### What is expected
Copy all the lines of the listing below exactly. Skip the images.
═══ Given information
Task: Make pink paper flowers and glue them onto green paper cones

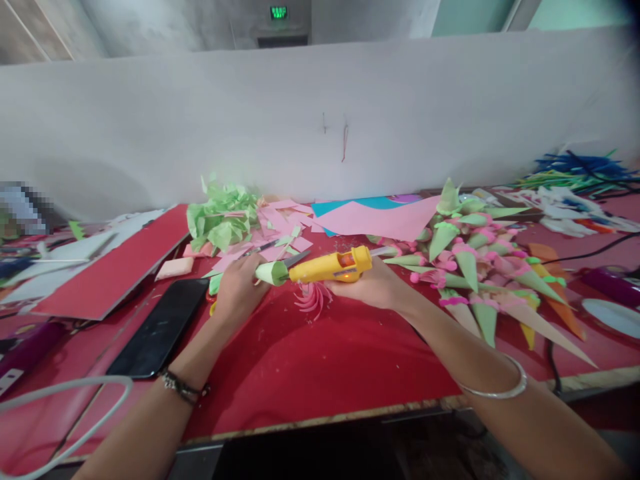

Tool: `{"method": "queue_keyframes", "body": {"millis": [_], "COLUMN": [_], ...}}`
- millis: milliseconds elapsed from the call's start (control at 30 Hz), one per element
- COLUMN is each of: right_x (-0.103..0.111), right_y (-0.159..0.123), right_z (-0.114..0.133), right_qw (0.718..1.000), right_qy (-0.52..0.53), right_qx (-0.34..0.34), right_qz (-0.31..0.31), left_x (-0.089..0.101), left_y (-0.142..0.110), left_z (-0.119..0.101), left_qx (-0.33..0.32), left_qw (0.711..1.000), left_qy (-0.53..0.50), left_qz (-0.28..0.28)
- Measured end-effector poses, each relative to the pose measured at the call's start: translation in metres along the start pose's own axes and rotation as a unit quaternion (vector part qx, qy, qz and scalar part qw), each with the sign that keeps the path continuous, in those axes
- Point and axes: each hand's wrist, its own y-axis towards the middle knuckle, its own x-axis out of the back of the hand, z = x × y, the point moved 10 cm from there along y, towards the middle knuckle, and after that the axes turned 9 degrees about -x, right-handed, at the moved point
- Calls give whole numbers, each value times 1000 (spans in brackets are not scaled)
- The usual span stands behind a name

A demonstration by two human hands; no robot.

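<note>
My right hand [367, 287] is wrapped round a yellow hot glue gun [325, 267], with a clear glue stick [383, 251] poking from its rear. The gun's nozzle points left, at the open end of a small light green paper cone [271, 272]. That cone is gripped by my left hand [240, 287]; whether the nozzle touches it I cannot tell. Just below the gun lies a curled pink paper piece [313, 299] with thin strips. Scissor blades [297, 259] show behind the cone, partly hidden.
At the right lies a pile of green and pink paper cones [470, 267]. Crumpled green paper [223, 217] and pink scraps [285, 217] sit at the back. A black phone [160, 330], a red board [120, 267] and a white cable [125, 393] are on the left. A white partition [225, 127] stands behind.
</note>
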Motion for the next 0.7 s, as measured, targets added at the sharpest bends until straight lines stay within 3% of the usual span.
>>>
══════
### Output of the exercise
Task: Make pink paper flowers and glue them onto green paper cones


Tool: `{"method": "queue_keyframes", "body": {"millis": [_], "COLUMN": [_], ...}}`
- millis: milliseconds elapsed from the call's start (control at 30 Hz), one per element
- COLUMN is each of: right_x (-0.103..0.111), right_y (-0.159..0.123), right_z (-0.114..0.133), right_qw (0.718..1.000), right_qy (-0.52..0.53), right_qx (-0.34..0.34), right_qz (-0.31..0.31), left_x (-0.089..0.101), left_y (-0.142..0.110), left_z (-0.119..0.101), left_qx (-0.33..0.32), left_qw (0.711..1.000), left_qy (-0.53..0.50), left_qz (-0.28..0.28)
- Measured end-effector poses, each relative to the pose measured at the call's start: translation in metres along the start pose's own axes and rotation as a unit quaternion (vector part qx, qy, qz and scalar part qw), each with the sign that keeps the path continuous, in those axes
- Point and axes: each hand's wrist, its own y-axis towards the middle knuckle, its own x-axis out of the back of the hand, z = x × y, the point moved 10 cm from there along y, towards the middle knuckle, and after that the axes turned 9 degrees about -x, right-handed, at the moved point
- Calls give whole numbers, each value times 1000 (spans in brackets are not scaled)
- The usual span stands behind a name

A demonstration by two human hands; no robot.

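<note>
My right hand [367, 287] is wrapped round a yellow hot glue gun [325, 267], with a clear glue stick [383, 251] poking from its rear. The gun's nozzle points left, at the open end of a small light green paper cone [271, 272]. That cone is gripped by my left hand [240, 287]; whether the nozzle touches it I cannot tell. Just below the gun lies a curled pink paper piece [313, 299] with thin strips. Scissor blades [297, 259] show behind the cone, partly hidden.
At the right lies a pile of green and pink paper cones [470, 267]. Crumpled green paper [223, 217] and pink scraps [285, 217] sit at the back. A black phone [160, 330], a red board [120, 267] and a white cable [125, 393] are on the left. A white partition [225, 127] stands behind.
</note>
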Motion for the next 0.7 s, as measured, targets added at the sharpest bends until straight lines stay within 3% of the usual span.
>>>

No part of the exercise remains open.